# Your task
Beneath this line are the data; copy exactly the part of them that opens with the line containing "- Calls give" and closes with the line containing "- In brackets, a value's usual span", and only that part.

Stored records
*** Begin section ***
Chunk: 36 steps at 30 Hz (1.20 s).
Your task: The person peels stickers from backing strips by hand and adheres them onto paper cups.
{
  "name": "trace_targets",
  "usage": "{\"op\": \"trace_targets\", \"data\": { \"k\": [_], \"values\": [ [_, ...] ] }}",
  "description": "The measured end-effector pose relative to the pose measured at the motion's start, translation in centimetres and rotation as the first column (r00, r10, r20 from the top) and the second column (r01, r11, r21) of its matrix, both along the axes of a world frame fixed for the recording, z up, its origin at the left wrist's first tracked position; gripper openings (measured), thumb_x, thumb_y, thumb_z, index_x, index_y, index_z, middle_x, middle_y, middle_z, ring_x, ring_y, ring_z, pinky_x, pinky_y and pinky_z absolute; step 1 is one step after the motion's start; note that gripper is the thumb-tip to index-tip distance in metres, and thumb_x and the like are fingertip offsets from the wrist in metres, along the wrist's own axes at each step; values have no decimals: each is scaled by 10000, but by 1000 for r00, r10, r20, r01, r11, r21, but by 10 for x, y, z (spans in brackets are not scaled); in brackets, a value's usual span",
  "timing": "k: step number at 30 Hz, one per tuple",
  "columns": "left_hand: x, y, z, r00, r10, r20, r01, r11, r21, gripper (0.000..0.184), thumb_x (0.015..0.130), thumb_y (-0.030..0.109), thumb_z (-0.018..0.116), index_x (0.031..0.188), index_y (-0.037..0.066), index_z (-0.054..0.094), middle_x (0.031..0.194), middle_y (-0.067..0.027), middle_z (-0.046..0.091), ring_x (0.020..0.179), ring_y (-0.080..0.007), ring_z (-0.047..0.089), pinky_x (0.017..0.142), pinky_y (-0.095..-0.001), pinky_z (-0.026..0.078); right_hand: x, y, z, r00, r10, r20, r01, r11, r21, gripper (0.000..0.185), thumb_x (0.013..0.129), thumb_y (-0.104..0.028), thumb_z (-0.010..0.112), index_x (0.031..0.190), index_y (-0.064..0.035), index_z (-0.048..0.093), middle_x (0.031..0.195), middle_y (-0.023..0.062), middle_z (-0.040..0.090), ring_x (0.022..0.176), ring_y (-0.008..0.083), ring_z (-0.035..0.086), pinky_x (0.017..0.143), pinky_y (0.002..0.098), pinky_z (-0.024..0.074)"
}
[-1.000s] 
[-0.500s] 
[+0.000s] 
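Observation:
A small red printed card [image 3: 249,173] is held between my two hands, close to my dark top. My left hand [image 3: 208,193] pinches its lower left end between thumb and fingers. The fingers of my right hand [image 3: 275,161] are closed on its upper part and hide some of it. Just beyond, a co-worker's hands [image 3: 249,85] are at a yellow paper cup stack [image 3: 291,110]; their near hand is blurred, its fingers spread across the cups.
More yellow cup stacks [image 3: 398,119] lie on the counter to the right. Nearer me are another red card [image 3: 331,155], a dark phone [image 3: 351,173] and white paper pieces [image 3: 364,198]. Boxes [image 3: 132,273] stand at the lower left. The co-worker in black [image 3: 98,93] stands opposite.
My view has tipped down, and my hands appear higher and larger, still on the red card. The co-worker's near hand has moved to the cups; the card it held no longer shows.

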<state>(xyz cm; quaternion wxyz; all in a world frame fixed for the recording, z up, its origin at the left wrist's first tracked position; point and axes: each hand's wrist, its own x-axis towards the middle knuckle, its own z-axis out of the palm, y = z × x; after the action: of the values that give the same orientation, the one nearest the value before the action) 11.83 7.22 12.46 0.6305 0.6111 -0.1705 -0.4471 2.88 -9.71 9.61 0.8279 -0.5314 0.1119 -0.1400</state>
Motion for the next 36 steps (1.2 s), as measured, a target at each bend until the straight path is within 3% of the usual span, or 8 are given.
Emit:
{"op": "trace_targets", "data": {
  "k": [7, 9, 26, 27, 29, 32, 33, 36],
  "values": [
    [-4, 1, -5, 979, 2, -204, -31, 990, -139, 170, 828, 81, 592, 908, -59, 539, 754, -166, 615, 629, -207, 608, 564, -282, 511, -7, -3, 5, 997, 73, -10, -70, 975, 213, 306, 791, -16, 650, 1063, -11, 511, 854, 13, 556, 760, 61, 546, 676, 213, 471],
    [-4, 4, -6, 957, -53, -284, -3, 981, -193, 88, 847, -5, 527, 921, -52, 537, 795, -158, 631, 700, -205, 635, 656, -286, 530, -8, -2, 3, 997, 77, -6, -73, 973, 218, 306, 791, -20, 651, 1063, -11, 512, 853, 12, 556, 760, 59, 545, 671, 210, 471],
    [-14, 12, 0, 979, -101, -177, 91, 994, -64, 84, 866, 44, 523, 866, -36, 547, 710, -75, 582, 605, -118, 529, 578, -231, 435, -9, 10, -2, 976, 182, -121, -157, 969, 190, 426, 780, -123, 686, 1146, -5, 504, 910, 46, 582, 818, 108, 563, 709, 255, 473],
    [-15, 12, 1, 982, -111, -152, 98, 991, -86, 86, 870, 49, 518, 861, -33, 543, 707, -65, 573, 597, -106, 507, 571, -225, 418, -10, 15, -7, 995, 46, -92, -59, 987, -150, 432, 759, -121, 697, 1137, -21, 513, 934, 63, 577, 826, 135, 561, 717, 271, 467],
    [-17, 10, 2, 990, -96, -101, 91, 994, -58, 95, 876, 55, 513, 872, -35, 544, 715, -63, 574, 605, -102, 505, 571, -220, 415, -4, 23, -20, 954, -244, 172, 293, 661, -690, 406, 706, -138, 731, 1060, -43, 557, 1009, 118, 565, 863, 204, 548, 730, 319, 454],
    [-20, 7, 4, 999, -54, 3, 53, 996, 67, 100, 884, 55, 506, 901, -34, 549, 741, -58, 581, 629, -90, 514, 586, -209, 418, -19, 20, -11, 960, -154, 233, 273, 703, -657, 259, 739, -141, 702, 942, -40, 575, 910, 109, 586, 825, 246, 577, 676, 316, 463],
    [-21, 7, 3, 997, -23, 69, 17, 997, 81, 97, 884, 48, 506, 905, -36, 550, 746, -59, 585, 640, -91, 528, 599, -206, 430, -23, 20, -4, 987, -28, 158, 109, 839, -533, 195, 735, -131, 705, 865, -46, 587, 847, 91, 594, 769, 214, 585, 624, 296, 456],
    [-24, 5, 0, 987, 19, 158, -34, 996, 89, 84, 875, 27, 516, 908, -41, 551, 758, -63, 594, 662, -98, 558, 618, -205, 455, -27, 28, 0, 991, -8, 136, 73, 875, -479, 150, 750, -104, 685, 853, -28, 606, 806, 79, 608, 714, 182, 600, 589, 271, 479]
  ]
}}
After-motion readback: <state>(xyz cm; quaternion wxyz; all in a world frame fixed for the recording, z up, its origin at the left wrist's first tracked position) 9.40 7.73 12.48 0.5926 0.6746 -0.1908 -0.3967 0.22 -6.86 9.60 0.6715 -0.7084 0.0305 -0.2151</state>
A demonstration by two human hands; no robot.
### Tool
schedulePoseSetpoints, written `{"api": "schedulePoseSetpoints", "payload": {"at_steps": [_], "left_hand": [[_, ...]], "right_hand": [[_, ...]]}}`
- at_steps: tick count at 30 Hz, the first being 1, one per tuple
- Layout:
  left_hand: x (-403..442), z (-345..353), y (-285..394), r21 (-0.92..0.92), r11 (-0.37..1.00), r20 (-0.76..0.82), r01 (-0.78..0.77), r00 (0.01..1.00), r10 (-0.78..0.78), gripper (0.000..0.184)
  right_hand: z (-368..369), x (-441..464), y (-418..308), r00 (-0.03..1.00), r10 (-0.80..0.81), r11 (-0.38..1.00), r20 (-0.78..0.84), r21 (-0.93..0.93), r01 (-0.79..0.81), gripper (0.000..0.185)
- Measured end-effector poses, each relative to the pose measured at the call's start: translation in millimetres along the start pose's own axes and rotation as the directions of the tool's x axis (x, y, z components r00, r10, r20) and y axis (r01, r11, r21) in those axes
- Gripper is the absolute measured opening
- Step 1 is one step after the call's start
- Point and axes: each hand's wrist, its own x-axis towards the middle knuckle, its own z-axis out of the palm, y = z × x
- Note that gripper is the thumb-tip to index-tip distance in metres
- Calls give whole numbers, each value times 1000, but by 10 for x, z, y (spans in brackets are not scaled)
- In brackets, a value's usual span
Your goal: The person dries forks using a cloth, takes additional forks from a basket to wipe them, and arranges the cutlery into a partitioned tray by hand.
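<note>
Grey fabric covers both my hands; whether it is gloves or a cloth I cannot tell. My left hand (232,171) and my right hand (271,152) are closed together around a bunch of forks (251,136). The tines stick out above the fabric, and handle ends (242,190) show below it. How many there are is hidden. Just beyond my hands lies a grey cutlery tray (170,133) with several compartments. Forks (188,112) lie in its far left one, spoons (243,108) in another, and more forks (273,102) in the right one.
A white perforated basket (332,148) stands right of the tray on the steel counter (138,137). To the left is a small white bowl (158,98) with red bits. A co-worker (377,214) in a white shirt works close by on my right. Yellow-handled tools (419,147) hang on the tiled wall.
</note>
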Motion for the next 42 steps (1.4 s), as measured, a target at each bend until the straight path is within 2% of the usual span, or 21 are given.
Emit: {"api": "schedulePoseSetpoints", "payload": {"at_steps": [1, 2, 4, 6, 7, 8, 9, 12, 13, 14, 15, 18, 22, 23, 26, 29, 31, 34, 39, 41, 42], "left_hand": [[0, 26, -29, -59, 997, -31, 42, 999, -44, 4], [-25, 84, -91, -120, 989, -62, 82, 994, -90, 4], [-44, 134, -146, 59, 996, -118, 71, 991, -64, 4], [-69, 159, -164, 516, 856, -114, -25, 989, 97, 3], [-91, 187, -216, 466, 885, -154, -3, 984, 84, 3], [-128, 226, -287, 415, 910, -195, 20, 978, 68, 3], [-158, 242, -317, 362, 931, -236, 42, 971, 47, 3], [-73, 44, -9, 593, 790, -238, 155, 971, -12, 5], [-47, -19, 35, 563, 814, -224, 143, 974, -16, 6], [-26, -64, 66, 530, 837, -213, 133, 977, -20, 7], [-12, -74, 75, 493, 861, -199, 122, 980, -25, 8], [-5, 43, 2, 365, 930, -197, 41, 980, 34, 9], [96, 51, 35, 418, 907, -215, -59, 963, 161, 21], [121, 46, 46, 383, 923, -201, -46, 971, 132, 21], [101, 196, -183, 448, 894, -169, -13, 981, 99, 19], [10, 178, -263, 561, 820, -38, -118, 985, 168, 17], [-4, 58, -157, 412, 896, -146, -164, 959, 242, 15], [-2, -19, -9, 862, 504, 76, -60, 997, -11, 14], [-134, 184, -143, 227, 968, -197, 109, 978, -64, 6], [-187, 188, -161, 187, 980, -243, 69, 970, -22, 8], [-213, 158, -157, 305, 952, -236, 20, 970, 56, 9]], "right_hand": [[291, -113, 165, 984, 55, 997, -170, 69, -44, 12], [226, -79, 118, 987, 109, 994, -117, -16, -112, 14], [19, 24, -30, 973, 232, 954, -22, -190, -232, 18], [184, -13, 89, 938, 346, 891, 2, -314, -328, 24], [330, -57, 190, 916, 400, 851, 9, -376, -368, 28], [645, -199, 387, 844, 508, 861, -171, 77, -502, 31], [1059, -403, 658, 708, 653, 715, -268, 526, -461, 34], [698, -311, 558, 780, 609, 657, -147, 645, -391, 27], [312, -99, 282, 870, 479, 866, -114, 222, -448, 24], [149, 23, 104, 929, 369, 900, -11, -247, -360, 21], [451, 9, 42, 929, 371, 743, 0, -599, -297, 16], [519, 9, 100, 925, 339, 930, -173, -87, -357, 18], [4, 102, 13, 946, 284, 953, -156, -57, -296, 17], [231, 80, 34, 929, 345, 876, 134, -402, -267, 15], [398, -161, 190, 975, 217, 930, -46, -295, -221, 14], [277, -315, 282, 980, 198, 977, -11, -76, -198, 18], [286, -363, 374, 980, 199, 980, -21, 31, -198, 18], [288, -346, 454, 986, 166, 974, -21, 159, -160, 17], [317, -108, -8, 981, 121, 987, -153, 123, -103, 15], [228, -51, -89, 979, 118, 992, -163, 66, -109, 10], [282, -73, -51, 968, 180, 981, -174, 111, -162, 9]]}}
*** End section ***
# Task solution
- Calls give whole numbers, each value times 1000, but by 10 for x, z, y (spans in brackets are not scaled)
- In brackets, a value's usual span

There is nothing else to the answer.